The golden rule: He who has the gold makes the rules.
-- popular saying

You hear politicians such as Sen. John McCain speak from time to time about the need to get money out of politics. All that money sloshing around serves as a corrupting influence and stands in the way of honest government, they argue. They are correct in that money corrupts our politics. Where they err, however, is believing that that the two can be separated, for as long as government makes decisions that impact our everyday lives we will attempt to influence it. They are inextricably linked. As evidence I would cite all of recorded history. The monied elites and political leadership are rarely strangers.

It's with this in mind that I read Steven Pearlstein's column today. Pearlstein -- the subject of frequent criticism by this blog -- calls for regulators to save Wall Street from itself and rescue the financial industry from a narcissistic culture that breeds outsized egos and idiocy:
The answer to that problem isn't for Congress to use the tax code to effectively legislate pay caps for Wall Street. In the current climate, however, the only way to beat back such bad ideas is to find some other ways of stopping and reversing the Wall Street arms race on pay.

Of course, an industry that earns so much profit that it can afford to pay multimillion-dollar bonuses to 26-year-old traders also has too much money to lavish on the political process in ways that undermine those who would regulate it. I wouldn't go as far as MIT economist Simon Johnson, who argues in the May Atlantic magazine that the United States has effectively become a banana republic with the Wall Street oligarchy running the show. What is undeniable, however, is that there are regulators here in Washington who have been reluctant to rein in the industry out of fear that they would be thwarted by the White House, the Treasury and key members of Congress acting under pressure from the industry.

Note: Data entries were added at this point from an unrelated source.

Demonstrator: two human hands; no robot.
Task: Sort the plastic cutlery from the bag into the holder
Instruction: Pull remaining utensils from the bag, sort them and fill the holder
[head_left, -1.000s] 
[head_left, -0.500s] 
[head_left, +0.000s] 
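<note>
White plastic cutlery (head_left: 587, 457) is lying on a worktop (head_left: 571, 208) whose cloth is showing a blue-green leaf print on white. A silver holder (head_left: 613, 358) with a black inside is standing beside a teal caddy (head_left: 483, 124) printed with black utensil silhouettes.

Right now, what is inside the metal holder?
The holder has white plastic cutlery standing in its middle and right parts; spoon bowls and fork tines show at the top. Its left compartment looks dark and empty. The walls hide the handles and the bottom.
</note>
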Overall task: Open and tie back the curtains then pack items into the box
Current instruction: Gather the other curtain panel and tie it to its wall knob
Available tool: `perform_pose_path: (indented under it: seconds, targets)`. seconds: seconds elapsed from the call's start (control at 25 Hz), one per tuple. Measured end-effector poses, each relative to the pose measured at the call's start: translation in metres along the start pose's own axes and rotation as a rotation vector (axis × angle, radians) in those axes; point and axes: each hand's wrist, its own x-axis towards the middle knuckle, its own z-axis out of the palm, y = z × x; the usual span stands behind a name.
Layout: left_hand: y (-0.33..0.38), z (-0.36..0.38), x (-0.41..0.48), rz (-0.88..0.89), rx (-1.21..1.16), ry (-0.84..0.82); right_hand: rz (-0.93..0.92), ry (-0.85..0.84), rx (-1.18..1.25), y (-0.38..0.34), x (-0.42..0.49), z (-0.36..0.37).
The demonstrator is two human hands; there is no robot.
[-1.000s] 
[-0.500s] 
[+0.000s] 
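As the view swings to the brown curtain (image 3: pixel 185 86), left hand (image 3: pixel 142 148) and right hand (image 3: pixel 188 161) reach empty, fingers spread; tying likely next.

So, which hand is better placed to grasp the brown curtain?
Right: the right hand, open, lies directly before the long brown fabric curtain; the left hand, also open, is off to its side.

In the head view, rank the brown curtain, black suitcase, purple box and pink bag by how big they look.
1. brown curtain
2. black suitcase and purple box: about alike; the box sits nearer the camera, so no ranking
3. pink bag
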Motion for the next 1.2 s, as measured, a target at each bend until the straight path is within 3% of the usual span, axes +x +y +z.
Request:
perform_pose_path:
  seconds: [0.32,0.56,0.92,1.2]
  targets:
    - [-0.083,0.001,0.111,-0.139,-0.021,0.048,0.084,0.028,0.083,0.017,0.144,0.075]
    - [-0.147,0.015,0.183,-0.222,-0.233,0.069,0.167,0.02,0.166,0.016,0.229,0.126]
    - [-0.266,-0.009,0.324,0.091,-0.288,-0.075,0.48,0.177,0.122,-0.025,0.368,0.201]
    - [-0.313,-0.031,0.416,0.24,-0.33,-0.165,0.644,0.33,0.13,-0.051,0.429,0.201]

It's all well and good for the Goldman Sachs chairman to call for better regulation of the financial industry. But regulators are unlikely to do much better during the next bubble unless we can find better ways to insulate them from Wall Street's outsize political influence.
This is a rather breathtaking amount of naiveté. Pearlstein really thinks that it is somehow possible to separate bureaucrats from the political leadership that watches over them. Regulators, unless they have no interest in their career prospects, take their cues from the top. Woe be to the bureaucrat that defies his political masters. Yet this is Pearlstein's proposed solution to what ails Wall Street.

I suppose the possibilities are infinite once you let slip the bonds of reality.

Update: I emailed Pearlstein to say how naive I thought his column was. He writes back:
There are regulators who, by law or tradition, are more removed from political influence than others.
Not a lot to respond to. However, if there are already removed from political influence then why were so many scared of the White House, Congress, Treasury, etc.? In addition, I would submit that it is not at all obvious if removal of political influence is entirely desirable as it provides a check on bureaucrats run amok.

2 comments:

Josh said...

It wasn't / isn't Wall Street that prevent Regulators from acting during bubbles, it's fear of populist reprisal.

Despite all the rhetoric the line between Main Street and Wall Street is more blurred than ever.

What President or Congress is going to tell the public that we need to slow the growth of their 401(k)s, make it more expensive for businesses and individuals to get credit, and that a house is a luxury and a privilege and not a right?

This has nothing to do with Wall Street influencing government. It's all about government leaders using the myth of unlimited and unending growth as an election tool and lacking the courage to push short term discomfort on the public for long term benefit.

Colin said...

A lot of truth in that comment, although I think that the emphasis on easy growth manifests itself more in the management of the dollar than regulation of Wall St.